[PROVIDED ENTRIES]
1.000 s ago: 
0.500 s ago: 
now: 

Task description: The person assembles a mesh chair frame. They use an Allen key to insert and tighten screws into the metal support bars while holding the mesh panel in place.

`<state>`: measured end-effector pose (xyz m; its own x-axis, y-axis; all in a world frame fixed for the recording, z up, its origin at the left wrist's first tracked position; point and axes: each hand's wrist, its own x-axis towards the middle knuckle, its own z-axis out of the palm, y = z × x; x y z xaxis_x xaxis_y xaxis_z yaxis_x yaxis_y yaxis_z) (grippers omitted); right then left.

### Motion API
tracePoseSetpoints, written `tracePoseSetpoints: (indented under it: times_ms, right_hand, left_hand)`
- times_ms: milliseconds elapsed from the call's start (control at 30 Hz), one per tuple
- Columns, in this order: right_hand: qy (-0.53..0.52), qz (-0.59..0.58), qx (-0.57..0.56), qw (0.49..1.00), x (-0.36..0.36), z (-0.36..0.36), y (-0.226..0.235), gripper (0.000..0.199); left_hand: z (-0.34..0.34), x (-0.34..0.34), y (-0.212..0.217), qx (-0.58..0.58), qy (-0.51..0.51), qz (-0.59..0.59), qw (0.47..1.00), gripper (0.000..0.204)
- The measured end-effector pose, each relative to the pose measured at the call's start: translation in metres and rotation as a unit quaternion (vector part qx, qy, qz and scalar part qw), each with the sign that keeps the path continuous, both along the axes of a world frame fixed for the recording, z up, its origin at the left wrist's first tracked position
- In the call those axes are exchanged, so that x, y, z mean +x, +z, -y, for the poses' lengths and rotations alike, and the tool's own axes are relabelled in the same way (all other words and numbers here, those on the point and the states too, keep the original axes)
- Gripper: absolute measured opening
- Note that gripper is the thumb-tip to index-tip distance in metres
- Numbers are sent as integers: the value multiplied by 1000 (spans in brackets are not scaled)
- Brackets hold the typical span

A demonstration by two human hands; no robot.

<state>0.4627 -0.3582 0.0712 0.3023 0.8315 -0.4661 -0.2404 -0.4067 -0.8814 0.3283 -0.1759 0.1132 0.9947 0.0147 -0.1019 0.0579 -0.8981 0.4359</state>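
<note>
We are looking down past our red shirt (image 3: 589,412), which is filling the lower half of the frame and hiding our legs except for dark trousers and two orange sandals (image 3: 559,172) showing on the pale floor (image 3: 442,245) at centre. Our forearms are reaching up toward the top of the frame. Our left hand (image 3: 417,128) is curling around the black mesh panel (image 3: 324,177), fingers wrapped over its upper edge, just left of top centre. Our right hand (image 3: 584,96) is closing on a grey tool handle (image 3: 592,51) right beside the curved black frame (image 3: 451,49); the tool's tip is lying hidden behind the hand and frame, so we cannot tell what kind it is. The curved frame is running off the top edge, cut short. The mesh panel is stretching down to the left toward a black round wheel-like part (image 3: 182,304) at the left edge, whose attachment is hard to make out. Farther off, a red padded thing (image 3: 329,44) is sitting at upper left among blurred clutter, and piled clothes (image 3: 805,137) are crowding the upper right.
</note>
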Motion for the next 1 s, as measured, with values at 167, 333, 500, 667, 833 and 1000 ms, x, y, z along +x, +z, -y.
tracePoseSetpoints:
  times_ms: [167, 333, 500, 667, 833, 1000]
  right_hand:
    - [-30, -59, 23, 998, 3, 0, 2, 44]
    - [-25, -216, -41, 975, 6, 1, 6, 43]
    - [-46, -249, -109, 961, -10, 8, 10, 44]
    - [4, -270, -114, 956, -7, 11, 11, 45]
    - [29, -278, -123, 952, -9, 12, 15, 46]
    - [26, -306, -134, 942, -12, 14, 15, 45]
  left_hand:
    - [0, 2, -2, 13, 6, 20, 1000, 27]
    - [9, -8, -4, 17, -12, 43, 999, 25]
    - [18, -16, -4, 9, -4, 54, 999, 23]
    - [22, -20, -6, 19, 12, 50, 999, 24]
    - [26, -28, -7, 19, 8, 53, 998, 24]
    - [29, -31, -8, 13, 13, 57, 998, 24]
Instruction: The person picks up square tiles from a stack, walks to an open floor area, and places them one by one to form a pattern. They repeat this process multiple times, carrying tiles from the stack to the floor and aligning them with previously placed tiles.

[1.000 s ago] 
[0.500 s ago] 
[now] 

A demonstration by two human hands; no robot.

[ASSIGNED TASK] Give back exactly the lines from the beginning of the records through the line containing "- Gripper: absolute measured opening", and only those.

[RESPONSE TO THE TASK]
1.000 s ago: 
0.500 s ago: 
now: 

Task description: The person assembles a mesh chair frame. They use an Allen key to insert and tighten screws into the metal support bars while holding the mesh panel in place.

`<state>`: measured end-effector pose (xyz m; its own x-axis, y-axis; all in a world frame fixed for the recording, z up, its origin at the left wrist's first tracked position; point and axes: each hand's wrist, its own x-axis towards the middle knuckle, its own z-axis out of the palm, y = z × x; x y z xaxis_x xaxis_y xaxis_z yaxis_x yaxis_y yaxis_z) (grippers omitted); right then left.

### Motion API
tracePoseSetpoints, written `tracePoseSetpoints: (indented under it: times_ms, right_hand, left_hand)`
- times_ms: milliseconds elapsed from the call's start (control at 30 Hz), one per tuple
- Columns, in this order: right_hand: qy (-0.53..0.52), qz (-0.59..0.58), qx (-0.57..0.56), qw (0.49..1.00), x (-0.36..0.36), z (-0.36..0.36), y (-0.226..0.235), gripper (0.000..0.199); left_hand: z (-0.34..0.34), x (-0.34..0.34), y (-0.212..0.217), qx (-0.58..0.58), qy (-0.51..0.51), qz (-0.59..0.59), qw (0.47..1.00), gripper (0.000..0.204)
- The measured end-effector pose, each relative to the pose measured at the call's start: translation in metres and rotation as a unit quaternion (vector part qx, qy, qz and scalar part qw), each with the sign that keeps the path continuous, both along the axes of a world frame fixed for the recording, z up, its origin at the left wrist's first tracked position
- In the call those axes are exchanged, so that x, y, z mean +x, +z, -y, for the poses' lengths and rotations alike, and the tool's own axes are relabelled in the same way (all other words and numbers here, those on the point and the states too, keep the original axes)
- Gripper: absolute measured opening

For this exercise, nothing further remains.